I knew that a quick, decisive answer was expected and my thoughts fled like a herd of kongoni when a shot is fired. Of course I wanted a lot of things, but no one great need over-topped the others. A sharper knife, a mule of my own, one of the lustre coffee-cups to keep, a guinea-pig, mice made of pink and white sugar? What I wanted most of all was perhaps a companion, but I knew this did not fall within Randall’s meaning, so I answered at random, ‘a chameleon’. Indeed these creatures with their air of patient, knowing, and obstinate complacency fascinated me.
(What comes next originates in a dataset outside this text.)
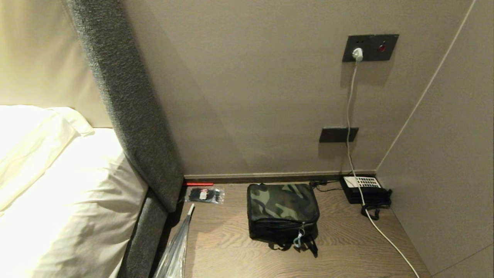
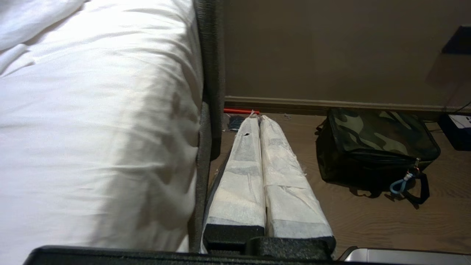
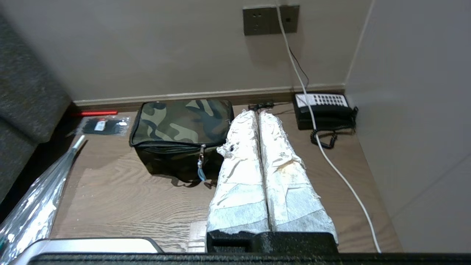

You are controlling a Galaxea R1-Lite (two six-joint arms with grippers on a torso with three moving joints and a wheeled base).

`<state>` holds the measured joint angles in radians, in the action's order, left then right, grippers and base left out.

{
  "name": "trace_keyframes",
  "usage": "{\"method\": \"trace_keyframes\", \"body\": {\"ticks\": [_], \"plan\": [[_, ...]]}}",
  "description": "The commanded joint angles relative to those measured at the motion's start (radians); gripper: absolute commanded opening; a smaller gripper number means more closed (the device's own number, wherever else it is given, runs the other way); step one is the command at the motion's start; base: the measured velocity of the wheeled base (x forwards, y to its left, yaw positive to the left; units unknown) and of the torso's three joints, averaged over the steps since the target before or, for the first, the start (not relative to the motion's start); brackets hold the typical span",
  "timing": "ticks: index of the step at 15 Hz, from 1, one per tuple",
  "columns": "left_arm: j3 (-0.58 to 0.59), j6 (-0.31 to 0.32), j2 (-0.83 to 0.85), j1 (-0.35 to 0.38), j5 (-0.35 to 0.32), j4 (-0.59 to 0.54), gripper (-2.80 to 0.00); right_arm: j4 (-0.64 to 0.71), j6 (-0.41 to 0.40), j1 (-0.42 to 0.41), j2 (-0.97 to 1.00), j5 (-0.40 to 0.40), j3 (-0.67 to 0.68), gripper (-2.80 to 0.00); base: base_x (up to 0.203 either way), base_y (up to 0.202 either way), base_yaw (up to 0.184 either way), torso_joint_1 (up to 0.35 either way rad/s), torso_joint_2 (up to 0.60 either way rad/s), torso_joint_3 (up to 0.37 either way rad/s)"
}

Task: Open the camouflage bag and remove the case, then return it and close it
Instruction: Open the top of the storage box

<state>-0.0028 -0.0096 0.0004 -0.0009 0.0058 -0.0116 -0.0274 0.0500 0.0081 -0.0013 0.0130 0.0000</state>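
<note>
Camouflage bag (image 1: 283, 211) sits zipped shut at mid tabletop (image 1: 347, 247), zipper pull facing the robot, presumably so the fastening can be reached; the case is not visible, likely inside. Left end effector (image 2: 256, 118) and right end effector (image 3: 256, 112) both hang short of the bag, fingers pressed together, holding nothing. Judged: task not yet begun.

Wooden nightstand top (image 1: 231, 247) with camouflage bag (image 1: 283, 210), telephone (image 1: 364, 189), small packet (image 1: 205, 195), white cable (image 1: 389, 241).

Head high; wrists low (sharing bag (image 1: 283, 210)).
</note>
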Motion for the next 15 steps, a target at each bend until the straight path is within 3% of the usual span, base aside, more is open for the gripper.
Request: {"method": "trace_keyframes", "body": {"ticks": [1,6,12,15], "plan": [[0.001,-0.003,-0.002,0.001,0.0,-0.001,-2.8,0.0,0.001,0.001,-0.029,0.001,0.009,-2.8,0.001,-0.151,0.001,-0.002,0.0,-0.002],[0.001,-0.004,-0.002,0.001,0.0,0.001,-2.8,0.0,0.001,0.001,-0.029,0.001,0.009,-2.8,0.0,-0.168,0.001,0.0,0.0,0.003],[0.001,-0.006,-0.002,0.001,0.0,-0.001,-2.8,0.0,0.001,0.001,-0.029,0.001,0.009,-2.8,0.0,0.0,0.0,0.0,0.0,0.0],[0.001,-0.006,-0.002,0.001,0.0,0.001,-2.8,0.0,0.001,0.001,-0.029,0.001,0.009,-2.8,0.136,0.0,0.0,0.002,0.0,0.005]]}}
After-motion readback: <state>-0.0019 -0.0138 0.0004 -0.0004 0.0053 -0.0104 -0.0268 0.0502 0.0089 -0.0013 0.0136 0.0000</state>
I admired the way they swivelled their deep and watchful eyes in big, baggy purple sockets that enabled them to see in any direction they pleased, and loved to feel the dry, cold, burr-like pluck of their agile little fingers on my flesh, and to observe them sway backwards and forwards, like a man about to take a tremendous leap, when they contemplated a sudden, darting, forward waddle.
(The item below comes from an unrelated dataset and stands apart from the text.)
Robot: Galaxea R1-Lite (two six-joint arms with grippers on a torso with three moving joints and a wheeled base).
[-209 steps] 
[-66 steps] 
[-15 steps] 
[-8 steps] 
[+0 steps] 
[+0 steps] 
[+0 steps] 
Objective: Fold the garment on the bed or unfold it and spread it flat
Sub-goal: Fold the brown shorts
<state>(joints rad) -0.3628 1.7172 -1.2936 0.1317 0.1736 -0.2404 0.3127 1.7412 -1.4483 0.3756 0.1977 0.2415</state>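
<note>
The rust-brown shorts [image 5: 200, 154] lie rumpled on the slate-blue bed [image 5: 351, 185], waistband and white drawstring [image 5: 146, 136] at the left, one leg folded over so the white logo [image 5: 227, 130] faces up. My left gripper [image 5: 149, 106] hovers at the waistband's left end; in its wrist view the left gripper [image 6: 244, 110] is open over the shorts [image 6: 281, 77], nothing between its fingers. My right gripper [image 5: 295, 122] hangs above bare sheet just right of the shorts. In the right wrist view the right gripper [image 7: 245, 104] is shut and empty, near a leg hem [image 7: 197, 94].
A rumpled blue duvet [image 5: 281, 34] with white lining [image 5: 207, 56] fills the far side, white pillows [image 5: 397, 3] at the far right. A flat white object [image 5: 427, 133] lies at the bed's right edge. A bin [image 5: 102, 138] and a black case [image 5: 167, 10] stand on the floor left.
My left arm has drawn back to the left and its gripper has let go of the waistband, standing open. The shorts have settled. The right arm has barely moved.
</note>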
My reply caused the sort of laughter any child dislikes, because it has a ring of patronage; but Juma had made a meringue-crusted pudding with which I was able to console myself, while my elders returned to a topic that never bored them, that of sport. Although Tilly and Robin then believed as firmly as their friends did that to shoot animals was one of life’s richest pleasures, I do not believe their hearts were ever wholly in it. Safaris they loved, and Robin would enjoy a walk with his gun in the cool of the evening to bang away at a red-legged francolin or a fat guinea-fowl, but as a rule he left the antelope alone, and he was not always hoping, as most others were, for a trip to the game-abounding plains along the Athi river. He preferred to plan irrigation works, dams and furrows, forestry projects, and sites for little factories to treat the coffee, citrus, and other crops that were not even planted; and of an evening, to sit by the hissing lamp with any reading matter he could lay his hands on, even out-of-date copies of motoring journals or the Field, and to cover scraps of paper with detailed, complicated calculations which invariably proved, beyond all question, the brilliant success of whatever plan he was hatching.
Once, when clearing up some of these abandoned bits of paper, Tilly noticed, at the bottom of a long column of very high figures, the terse conclusion: ‘Therefore, small sums do not matter.’ It was on this robust principle that Robin conducted his affairs.
Randall kept his word about a headman
, and in due course Sammy arrived. He was a tall, beak-nosed individual with fine, almost Asiatic features and thin bones; instead of the usual blanket he wore a shirt and shorts and a pair of leather sandals. He brought a chit from Randall which said: ‘You will find this boy reliable and clever, so long as you keep him off the drink. He is half a Masai, so despises the Kikuyu, but the other half is Kikuyu so he understands them. If you give him grazing for his cattle, he will think you a king.’
I became friends with Sammy. To the Kikuyu he was stern and often arrogant, but to us he was always polite and dignified. The Kikuyu, as a rule, were not much interested in their surroundings. Although they had a name for all the shrubs and trees and birds, they walked about their country without appearing to possess it – or perhaps I mean, without leaving any mark. To us, that was remarkable: they had not aspired to re-create or change or tame the country and to bring it under their control. A terraced Italian landscape or an English farming county is a very different matter from the stretch of boggy forest first provided as the raw material; it is the joint creation of nature and man. The natives of Africa had accepted what God, or nature, had given them without apparently wishing to improve upon it in any significant way. If water flowed down a valley they fetched what they wanted in a large hollow gourd; they did not push it into pipes or flumes, or harass it with pumps. Consequently when they left a piece of land and abandoned their huts (as eventually they always did, since they practised shifting cultivation), the bush and vegetation grew up again and obliterated every trace of them, just as the sea at each high tide wipes out footprints and children’s sandcastles, and leaves the beach once more smooth and glistening.